Yesterday, the latest film in the mighty Star Wars franchise was released, entitled Rogue One: A Star Wars Story (Edwards:2016). Prior to its release, we knew next to nothing about it, other than it’s placement in the series between Episode III and Episode IV. From that, and some tasty trailer snippets, we gather it focuses on the rebels and the formation of the Death Star. But that was pretty much all we had.
**SPOILER FREE POST**
It turns out, the story revolves around Jyn Erso (Felicity Jones), who is sent out on a mission by the rebels, to capture the plans for the Empire’s ‘planet killer’ – the Death Star. Though what she signed up for and what she ends up with, are not exactly the same thing.
Before I go on, it’s confession time. I toyed for a long time with including spoilers in this or not, because there are some things I wanted to talk about which, if I hadn’t seen the film, I wouldn’t want to know about. So I settled on including them in one section near the end, so most of this you can read without fear. That spoiler paragraph is highlighted in bold and if you don’t want spoilers, don’t read it. I’ll say that again: if you don’t want any spoilers, DON’T READ THE BIT IN BOLD. But, it would be cool if you came back to see what it says after you’ve watched the film. All I will say is, it involves discussion of some CGI.

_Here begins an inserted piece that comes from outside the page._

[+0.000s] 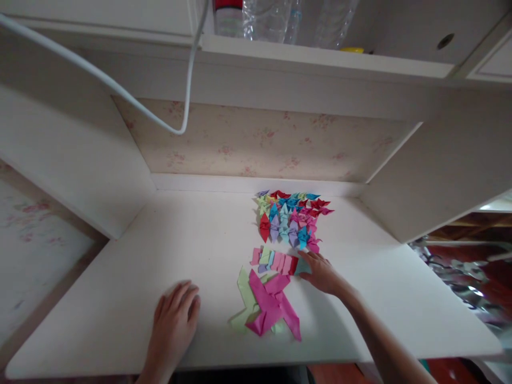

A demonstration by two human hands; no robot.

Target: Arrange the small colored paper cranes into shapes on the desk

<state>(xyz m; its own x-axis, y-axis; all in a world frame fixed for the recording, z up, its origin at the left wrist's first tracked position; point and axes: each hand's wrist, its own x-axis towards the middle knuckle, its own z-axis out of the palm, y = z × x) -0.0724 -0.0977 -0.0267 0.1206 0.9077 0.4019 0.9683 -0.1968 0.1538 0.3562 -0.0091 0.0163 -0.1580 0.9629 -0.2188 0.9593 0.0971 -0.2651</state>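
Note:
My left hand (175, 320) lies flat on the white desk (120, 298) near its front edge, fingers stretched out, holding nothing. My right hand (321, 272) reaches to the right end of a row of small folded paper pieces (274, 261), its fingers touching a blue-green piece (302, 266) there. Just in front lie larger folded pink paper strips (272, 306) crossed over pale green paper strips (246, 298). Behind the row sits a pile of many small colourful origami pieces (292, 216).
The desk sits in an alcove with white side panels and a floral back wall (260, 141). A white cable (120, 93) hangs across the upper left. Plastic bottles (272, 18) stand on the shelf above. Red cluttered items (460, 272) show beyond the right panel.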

But anyway, on with the show. I thought the story was told incredibly well. You cared about what happened, and it was made to be engaging and tense enough that, despite the fact we know from Episode IV the rebels successfully acquire the plans, it still kept the audience engrossed. You would think that already knowing the outcome would take away some of that tension, but as we didn’t know how they got the plans, that didn’t matter. And when the telling is as good as this is, you get caught up in the current happenings rather than the previous knowledge. A well-told story overall, I thought.
And it was interesting to see a story of the Star Wars universe that didn’t revolve around a Jedi, or someone equipped with the abilities of the Force. That added a somewhat more ‘ordinary person’ element to Jyn, and that tied in well with the war film feel that Rogue One has.
I really missed not having the classic Star Wars intro, with the theme tune and the rolling description that sets up the film. It was a bit strange to not have that, but it’s not an episode of Star Wars, it’s a sideline story. And it makes perfect sense without it.
One thing I was really quite impressed with was the inclusion of references and cameos. There was a smattering of them throughout, some that only the more dedicated fans of the Star Wars universe would pick up on, and some more classic ones too. Although I did miss an appearance from Wedge Antilles which I was waiting for.
Felicity Jones was good in her role as Jyn, however she didn’t shine like I thought she could have done, be that down to her or down to the script, I’m not sure. And Diego Luna was about the same. Riz Ahmed impressed with the growth of his pilot Bodhi, and it’s good to see him moving up in the world of cinema – he’s come a long way since Four Lions (Morris:2010). But I think my favourite performances were from Alan Tudyk as the wonderful new droid character K-2SO, who injected some perfect comedy into numerous scenes, making him a sure fan-favourite, and Donnie Yen as Chirrut Îmwe. The latter being our closest link to the Jedi in Rogue One, and a fantastically genuine character.
Okay so, now we’re heading into spoiler territory. If you haven’t seen the film yet, and don’t want to know, DO NOT read this section. Or, if you don’t mind knowing, drink it up. But you have been warned.
The thing I wanted to bring up was CGI. More specifically, CGI people. The late great Peter Cushing was brought back to life by the magic of visual effects for Rogue One in his role as Grand Moff Tarkin. Another actor played him on set, and they enhanced his performance with Cushing-esque features in postproduction, to make it appear to be him. Genius, and well executed. However, not flawless by any means. It’s quite clear that he is a CGI human, akin to a video game character, so he stands out. And that’s because CGI isn’t quite yet capable of capturing the true movement of human skin when someone talks, or their weight as they move around. Despite this, Tarkin was 100 times better than that Leia cameo at the end – she needed to be in a wider shot, or should have had more time spent on her, as that was such an obvious difference in standard. Now, I just think that it was a few years too soon to include this tech in a film, as it won’t take long for our CG Mr Cushing to appear outdated and false, especially if we can pick out those flaws now. In a couple of years, maybe, but I wonder if it’s a bit ahead of its time in Rogue One. That being said, after reading up a little on the subject, I found that both Gold Leader and Red Leader were achieved the same way, and they had escaped my notice. So, what do I know?
But overall, I think Rogue One was exquisitely made, and was everything it should have been as a part of the universe without being an Episode story of its own. The characters fit in well, the story is mega, and the ending ties up neatly into the few moments before Episode IV begins. That was particularly satisfying to see.
In conclusion then, if there’s one film you make sure you see before the end of the year, it’s this one.